Pharmexcil asks DGFT to allow exports from EOUs
Following the governments decision to allow export of hydroxychloroquine and chloroquine from units of Special Economic Zones and EOUs, Pharmexcil has requested the authorities to reconsider continuance of export of 26 restricted APIs/formulations
The Pharmaceuticals Export Promotion Council of India (Pharmexcil) has written a letter to the Directorate General of Foreign Trade (DGFT), an arm of the Ministry of Commerce and Industry, to allow Export Oriented Units (EOUs) to continue the export of the 26 restricted APIs/formulations.
Recently, the Government of India issued a notification banning the export of hydroxychloroquine and formulations made from it. However, it can be exported from units in Special Economic Zones and EOUs.
The notification also mentions that it will be allowed for exports by the Government of India to other countries on humanitarian grounds on case to case basis on the recommendations of the Ministry of External Affairs.
Commenting on the letter written by the Pharmexcil dated 23rd March, and the recent ban on the export of hydroxychloroquine and its formulations, Ravi Uday Bhaskar, Director General Pharmaceuticals Export, (Pharmexcil) said, “Yesterday, we realised that the government has exempted the SEZ and EOUs from the export of hydroxychloroquine and formulations made from it. However, we are unable to understand why the EOUs have not been taken into consideration, which were restricted in the Notification 50, stating restriction on the exports of 26 APIs/formulations.”
He also mentioned that due to that notification other medicines, which are not part of the export restrictions have also got stuck at different ports across the country.
The Pharmexcil’s letter to DGFT for EOU significantly highlights that drugs manufactured by EOUs are not as per the Indian Pharmacopeia (IP) specification (the basic and major regulatory requirement to sell the drugs in India). These drugs cannot be utilised for domestic sale as per the law currently prevailing. Thus, the restrictions on exports of listed drugs are causing the loss of shelf life of the manufactured goods by the EOUs which is then leading to the wastage of the drugs without serving the prime objective of the notification.
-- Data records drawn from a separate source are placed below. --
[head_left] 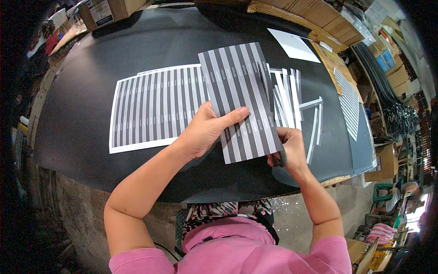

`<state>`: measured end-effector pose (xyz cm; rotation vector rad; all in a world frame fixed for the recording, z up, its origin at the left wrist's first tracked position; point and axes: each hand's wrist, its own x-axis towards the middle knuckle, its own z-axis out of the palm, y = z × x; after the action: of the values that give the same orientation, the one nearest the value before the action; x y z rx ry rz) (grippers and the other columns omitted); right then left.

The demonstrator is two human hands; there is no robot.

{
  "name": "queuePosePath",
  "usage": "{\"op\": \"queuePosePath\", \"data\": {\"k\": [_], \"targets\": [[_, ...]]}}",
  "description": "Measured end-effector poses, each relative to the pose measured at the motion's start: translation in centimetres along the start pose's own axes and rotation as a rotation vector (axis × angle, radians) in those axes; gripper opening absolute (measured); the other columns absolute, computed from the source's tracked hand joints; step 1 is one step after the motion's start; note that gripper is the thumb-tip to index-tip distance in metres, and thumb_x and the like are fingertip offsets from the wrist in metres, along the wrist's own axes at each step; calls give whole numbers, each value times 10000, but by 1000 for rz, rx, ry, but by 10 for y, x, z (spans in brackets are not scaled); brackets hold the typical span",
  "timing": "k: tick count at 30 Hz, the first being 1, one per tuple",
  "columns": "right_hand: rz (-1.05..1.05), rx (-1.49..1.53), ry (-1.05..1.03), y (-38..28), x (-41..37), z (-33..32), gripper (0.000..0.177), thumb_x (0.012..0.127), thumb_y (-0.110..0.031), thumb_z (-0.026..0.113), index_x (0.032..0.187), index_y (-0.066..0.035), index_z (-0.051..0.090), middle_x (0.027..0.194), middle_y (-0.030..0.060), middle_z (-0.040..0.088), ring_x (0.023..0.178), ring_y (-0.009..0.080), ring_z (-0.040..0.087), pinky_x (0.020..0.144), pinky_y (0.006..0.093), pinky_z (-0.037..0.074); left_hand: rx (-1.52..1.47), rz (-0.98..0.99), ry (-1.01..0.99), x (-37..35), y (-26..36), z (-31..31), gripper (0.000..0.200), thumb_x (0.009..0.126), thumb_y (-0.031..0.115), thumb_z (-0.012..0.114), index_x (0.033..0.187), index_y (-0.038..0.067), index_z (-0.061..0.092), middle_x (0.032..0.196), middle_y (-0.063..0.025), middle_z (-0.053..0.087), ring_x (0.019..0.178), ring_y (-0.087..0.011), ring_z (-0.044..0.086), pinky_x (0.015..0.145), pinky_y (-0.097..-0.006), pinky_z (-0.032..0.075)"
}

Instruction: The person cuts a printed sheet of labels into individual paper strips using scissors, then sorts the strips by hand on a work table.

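My left hand (204, 130) is closed on a grey-and-dark striped sheet (239, 77), its thumb flat on the front and the fingers behind. Small lettering reading "GENUINE LEATHER" runs along the stripes. At the sheet's lower right edge, my right hand (290, 146) is closed around the dark handles of scissors (283, 156). Their blades are mostly hidden behind the sheet, near its right edge. Left of the held sheet lies a larger stack of striped sheets (155, 105) with white borders. Several cut white and dark strips (286, 93) lie in a loose pile to the right.
Everything lies on a black-covered table (82, 123). A white sheet (295, 45) is at the far right, and another striped sheet (346, 105) lies at the right edge. Cardboard boxes (315, 18) line the back. Dark hanging strips (388, 86) and a seated person (404, 196) are off to the right.
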<state>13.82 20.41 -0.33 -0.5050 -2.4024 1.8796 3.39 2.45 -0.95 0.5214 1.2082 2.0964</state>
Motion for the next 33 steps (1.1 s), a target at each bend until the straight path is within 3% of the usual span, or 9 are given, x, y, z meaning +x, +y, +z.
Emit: {"op": "queuePosePath", "data": {"k": [15, 23, 27, 29, 33], "targets": [[12, 13, -5, 0, -1, 0, 193, 709, -52, 670, 582, 8, 539, 492, 40, 529, 395, 101, 515, 345, 228, 373, 66, -36, 22, 0, -1, -1, 262, 842, 200, 641, 991, -12, 599, 927, -81, 648, 802, -95, 621, 722, -215, 508], [-93, -96, 43, 2, 11, -3, 167, 701, -97, 699, 721, 57, 637, 655, 43, 615, 610, 62, 548, 526, 217, 420, 77, -64, -27, -1, -5, 3, 313, 825, 151, 659, 1054, -36, 556, 987, -98, 630, 854, -126, 614, 760, -260, 515], [-74, -75, 49, -4, 11, -1, 197, 700, -109, 710, 764, 66, 646, 680, 41, 627, 601, 64, 551, 522, 211, 423, 101, -78, -20, -5, 3, 8, 291, 843, 208, 643, 1028, -10, 584, 947, -68, 640, 837, -103, 605, 750, -226, 487], [-107, -8, 51, -6, 12, -2, 208, 709, -104, 708, 803, 73, 651, 701, 45, 637, 607, 63, 556, 525, 206, 428, 131, -123, 20, -7, 4, 11, 313, 850, 245, 635, 1014, -15, 578, 939, -73, 637, 838, -103, 605, 738, -232, 494], [-130, 23, 72, -11, 10, -6, 196, 716, -96, 705, 809, 70, 654, 705, 49, 640, 609, 61, 559, 524, 204, 430, 193, -127, 17, -5, 5, 4, 327, 876, 314, 591, 955, -3, 577, 812, -33, 628, 647, -69, 592, 545, -208, 488]]}}
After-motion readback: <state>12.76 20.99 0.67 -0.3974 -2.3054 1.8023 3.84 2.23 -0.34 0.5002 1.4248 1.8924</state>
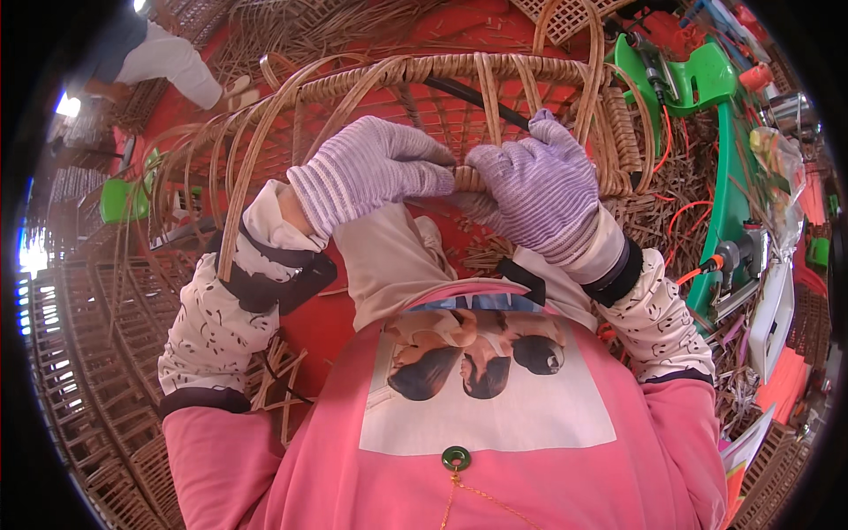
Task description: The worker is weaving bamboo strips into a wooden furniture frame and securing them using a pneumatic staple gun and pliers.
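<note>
A half-woven rattan basket frame (389, 75) lies tilted on my lap, its loose cane strips (234, 168) fanning out to the left. My left hand (371, 168), in a purple striped glove, grips the near woven rim. My right hand (539, 185), gloved the same way, closes on the rim right beside it and holds a dark-handled tool (477, 97) that points up and left across the frame. The fingertips of both hands meet at the rim.
A green plastic stool (698, 84) with tools stands at the right, above an orange cord (680, 216) and cane scraps. Stacked woven panels (79, 353) fill the left. Another person's legs (168, 62) show at the top left. The floor is red.
</note>
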The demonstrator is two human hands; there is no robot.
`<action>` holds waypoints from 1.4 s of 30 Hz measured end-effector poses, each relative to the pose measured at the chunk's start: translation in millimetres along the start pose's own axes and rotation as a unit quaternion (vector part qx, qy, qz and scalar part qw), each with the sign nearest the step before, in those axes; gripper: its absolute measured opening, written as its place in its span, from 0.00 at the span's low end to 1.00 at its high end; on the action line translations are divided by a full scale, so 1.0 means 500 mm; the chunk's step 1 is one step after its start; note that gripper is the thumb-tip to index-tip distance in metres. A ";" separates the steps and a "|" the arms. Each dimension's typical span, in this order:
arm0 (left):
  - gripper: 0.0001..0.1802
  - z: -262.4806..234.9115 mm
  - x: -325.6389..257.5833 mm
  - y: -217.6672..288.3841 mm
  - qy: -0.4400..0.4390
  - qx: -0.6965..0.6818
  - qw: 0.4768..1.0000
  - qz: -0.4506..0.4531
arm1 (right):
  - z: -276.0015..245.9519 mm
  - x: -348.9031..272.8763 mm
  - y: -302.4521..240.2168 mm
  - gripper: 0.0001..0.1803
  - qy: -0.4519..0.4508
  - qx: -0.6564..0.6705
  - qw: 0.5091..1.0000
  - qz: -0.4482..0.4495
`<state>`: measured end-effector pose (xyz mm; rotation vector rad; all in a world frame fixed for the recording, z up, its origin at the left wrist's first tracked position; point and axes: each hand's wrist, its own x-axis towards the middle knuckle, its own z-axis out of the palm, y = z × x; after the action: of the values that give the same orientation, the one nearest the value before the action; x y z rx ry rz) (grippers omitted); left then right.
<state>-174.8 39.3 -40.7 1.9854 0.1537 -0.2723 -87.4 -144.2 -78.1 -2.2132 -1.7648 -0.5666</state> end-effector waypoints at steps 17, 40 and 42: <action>0.18 0.039 -0.026 -0.028 0.157 0.286 0.901 0.287 | 0.018 -0.005 0.001 0.09 0.038 0.011 0.999 -0.008; 0.16 0.072 -0.026 -0.033 0.249 0.441 0.791 0.344 | -0.170 -0.638 0.514 0.32 0.091 -0.071 0.609 0.785; 0.16 0.070 -0.031 -0.033 0.250 0.424 0.793 0.358 | -0.159 -0.650 0.525 0.19 0.130 0.132 0.621 0.761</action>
<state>-197.7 14.7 -65.2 2.7861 -0.4791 0.8373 94.8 -523.1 -142.1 -2.2500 0.4877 -0.1101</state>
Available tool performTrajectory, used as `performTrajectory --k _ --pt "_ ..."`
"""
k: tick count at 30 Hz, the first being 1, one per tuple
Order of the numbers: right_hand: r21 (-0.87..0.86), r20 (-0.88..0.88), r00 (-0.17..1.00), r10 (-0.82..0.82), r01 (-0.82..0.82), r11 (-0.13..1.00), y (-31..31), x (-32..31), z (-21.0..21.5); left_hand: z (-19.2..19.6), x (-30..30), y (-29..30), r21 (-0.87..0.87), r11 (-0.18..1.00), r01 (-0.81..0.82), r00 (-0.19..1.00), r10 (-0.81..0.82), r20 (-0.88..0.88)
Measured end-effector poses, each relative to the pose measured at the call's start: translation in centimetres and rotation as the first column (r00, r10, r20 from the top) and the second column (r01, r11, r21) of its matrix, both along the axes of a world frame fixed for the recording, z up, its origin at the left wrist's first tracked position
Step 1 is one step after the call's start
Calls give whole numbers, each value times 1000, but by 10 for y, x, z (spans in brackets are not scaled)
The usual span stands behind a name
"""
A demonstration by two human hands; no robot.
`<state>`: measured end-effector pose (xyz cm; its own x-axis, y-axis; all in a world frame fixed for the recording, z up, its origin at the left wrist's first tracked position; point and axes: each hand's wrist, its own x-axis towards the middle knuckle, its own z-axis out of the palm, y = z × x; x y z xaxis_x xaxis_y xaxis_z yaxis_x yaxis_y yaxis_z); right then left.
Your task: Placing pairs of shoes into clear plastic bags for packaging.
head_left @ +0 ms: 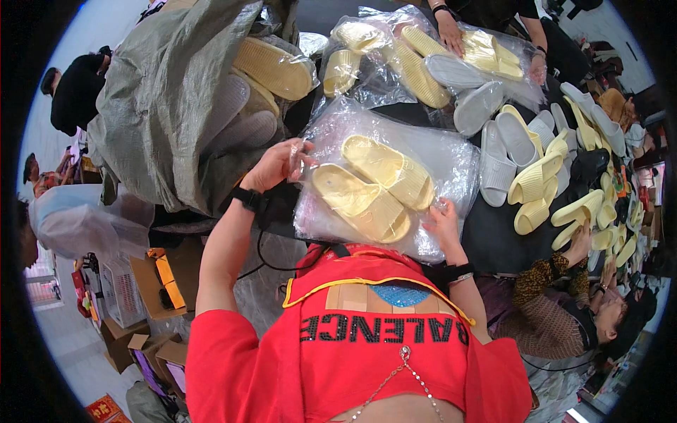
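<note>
The step in hand looks to be handling a pair of yellow slide slippers [364,213] with a clear plastic bag [455,163], mid-frame above the black tabletop [486,247]; the next move seems to call for steady control of the film's edges. The left hand [278,166], its forearm rising steeply from lower left, has curled fingers pinching the film. The right hand [444,224], reached up and inward, has half-bent fingers by a slipper's toe end; how firmly it grips I cannot tell.
</note>
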<state>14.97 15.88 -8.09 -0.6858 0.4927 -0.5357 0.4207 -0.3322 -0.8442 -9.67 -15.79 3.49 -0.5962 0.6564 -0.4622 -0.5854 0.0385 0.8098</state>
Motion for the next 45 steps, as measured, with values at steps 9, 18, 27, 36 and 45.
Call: performTrajectory --k 9,18,27,36,45 --pt "-207 40 985 167 -156 966 -31 19 19 -21 -4 14 -482 775 409 676 -612 -411" --pt "56 119 980 161 -169 984 -5 10 10 -78 -7 22 -500 725 474 690 -658 -301" --pt "35 24 990 142 -143 989 5 4 5 -64 6 62 -617 761 199 -262 -565 -782" --pt "-16 -60 998 28 -29 999 -4 4 -11 -94 38 138 -621 727 293 -240 -573 -784" --pt "152 76 993 91 -101 983 -19 37 2 -98 44 128 -566 821 79 -220 -540 -813"
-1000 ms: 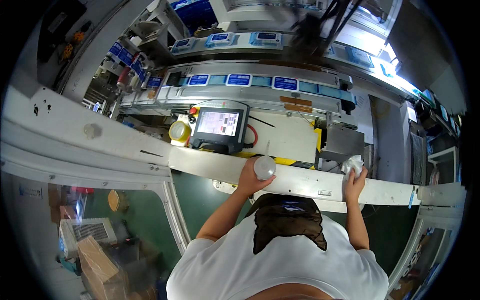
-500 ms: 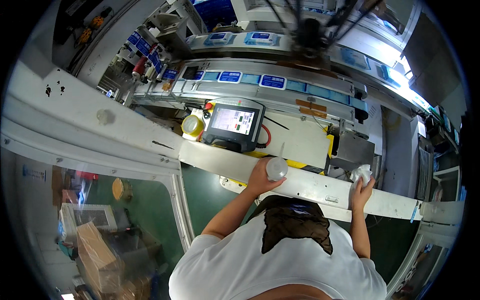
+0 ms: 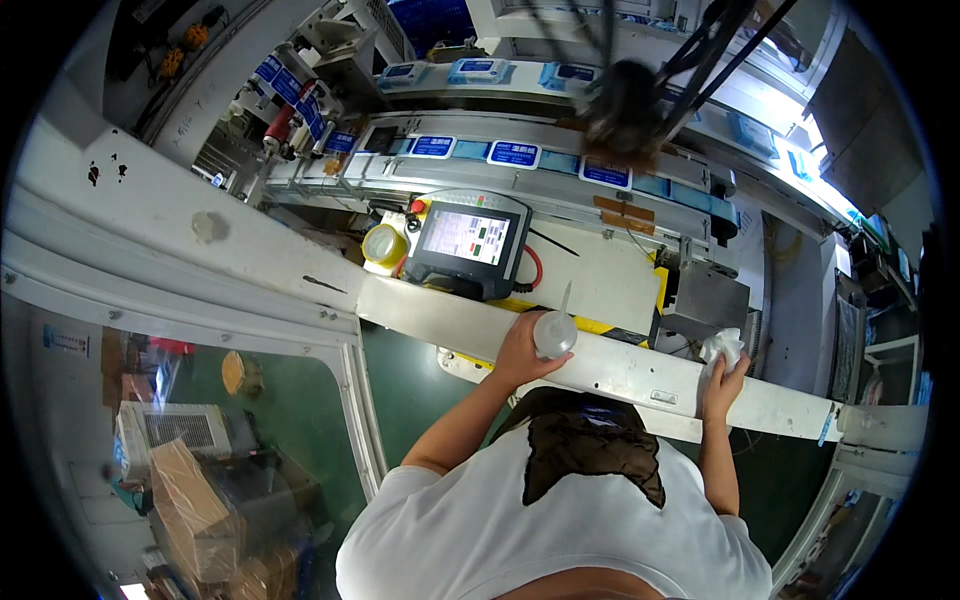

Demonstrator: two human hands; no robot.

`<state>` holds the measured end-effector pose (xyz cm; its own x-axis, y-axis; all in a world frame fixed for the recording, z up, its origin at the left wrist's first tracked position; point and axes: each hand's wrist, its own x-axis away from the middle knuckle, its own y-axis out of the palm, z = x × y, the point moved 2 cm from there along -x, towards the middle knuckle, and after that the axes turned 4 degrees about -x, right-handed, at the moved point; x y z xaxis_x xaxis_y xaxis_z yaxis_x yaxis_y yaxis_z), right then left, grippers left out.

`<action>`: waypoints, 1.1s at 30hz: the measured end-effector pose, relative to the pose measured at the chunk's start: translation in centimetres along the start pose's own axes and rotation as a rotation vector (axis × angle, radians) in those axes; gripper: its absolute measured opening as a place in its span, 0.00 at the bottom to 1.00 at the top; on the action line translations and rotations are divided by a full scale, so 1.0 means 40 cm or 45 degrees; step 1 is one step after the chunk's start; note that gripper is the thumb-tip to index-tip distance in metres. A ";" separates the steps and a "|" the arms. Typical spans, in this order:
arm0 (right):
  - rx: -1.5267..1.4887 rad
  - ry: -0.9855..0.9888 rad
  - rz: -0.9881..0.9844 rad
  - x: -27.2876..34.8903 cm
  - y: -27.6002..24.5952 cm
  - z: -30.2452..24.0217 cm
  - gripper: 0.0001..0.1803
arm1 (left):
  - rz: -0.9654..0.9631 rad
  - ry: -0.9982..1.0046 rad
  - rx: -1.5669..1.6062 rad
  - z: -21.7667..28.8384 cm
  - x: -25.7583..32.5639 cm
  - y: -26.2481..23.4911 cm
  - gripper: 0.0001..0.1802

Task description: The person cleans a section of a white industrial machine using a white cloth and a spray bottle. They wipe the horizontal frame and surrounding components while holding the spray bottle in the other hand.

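My left hand [image 3: 522,352] is wrapped round a translucent squeeze bottle [image 3: 554,335], whose thin pointed nozzle tilts away from me. It is held over the white machine beam [image 3: 440,318] in front of my body. Farther right along the same beam, my right hand [image 3: 724,384] grips a crumpled white wipe [image 3: 722,346], closed with the fingers partly hidden behind it. Just beyond my left hand stands a control panel with a lit screen [image 3: 464,236], a red button at its upper left corner.
Past the panel, a conveyor carries blue-and-white labels [image 3: 514,154]. Behind it, wipe packs [image 3: 478,70] lie on another belt. A dark robot picker head [image 3: 624,112] hangs above the belts. A yellow-rimmed roll [image 3: 384,246] sits left of the panel. Cardboard boxes [image 3: 190,490] show at lower left.
The labels and the wipe packs have shifted rightward on their belts. The picker head has come nearer, over the label conveyor. Both my hands stay nearly still with the bottle and the wipe.
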<state>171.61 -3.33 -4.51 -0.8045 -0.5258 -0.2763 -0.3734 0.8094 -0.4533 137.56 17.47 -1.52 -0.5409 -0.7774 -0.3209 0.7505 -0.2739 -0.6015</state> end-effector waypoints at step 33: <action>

After Pharmexcil’s letter to the DGFT on March 23 was issued, Dr Dinesh Dua, Chairman, Pharmexcil followed up with the authority and informed, “We reiterate that the notification had created a lot of inconvenience and hardships to our exporters, which had impacted the pharma export performance of the nation, whereas in the case of hydroxychloroquine and it’s formulation Chloroquine, it has been already done. Pharmexcil strongly recommends that the consignment of 26 molecules, which are lying at different ports across the country, should be allowed for the export. Their demurrage is being paid by the exporters, besides their inability to meet their commitment to the importing countries. Similarly, there is some material which has been packed with these molecules, ready to be dispatched in the fully packaged form. However, the situation is very vital in the case of the vitamins, which are not used in the treatment of Covid-19. In contrast, molecules (restricted 26 APIs and formulations) produced in Hubei province and some part of the Wuhan city are now being dispatched, right from an epicentre of Covid-19, as the situation has come under control relatively in China.”
Mahesh Doshi, President, Indian Drugs Manufacturers Association (IDMA) said, “As requested by the Secretary and the Joint Secretary of the Ministry of Health and Family Welfare to give an understanding of maintaining four months stock of the restricted medicines in the country in the crucial time of coronavirus outbreak, we have submitted the requested data, and are waiting to hear from them.”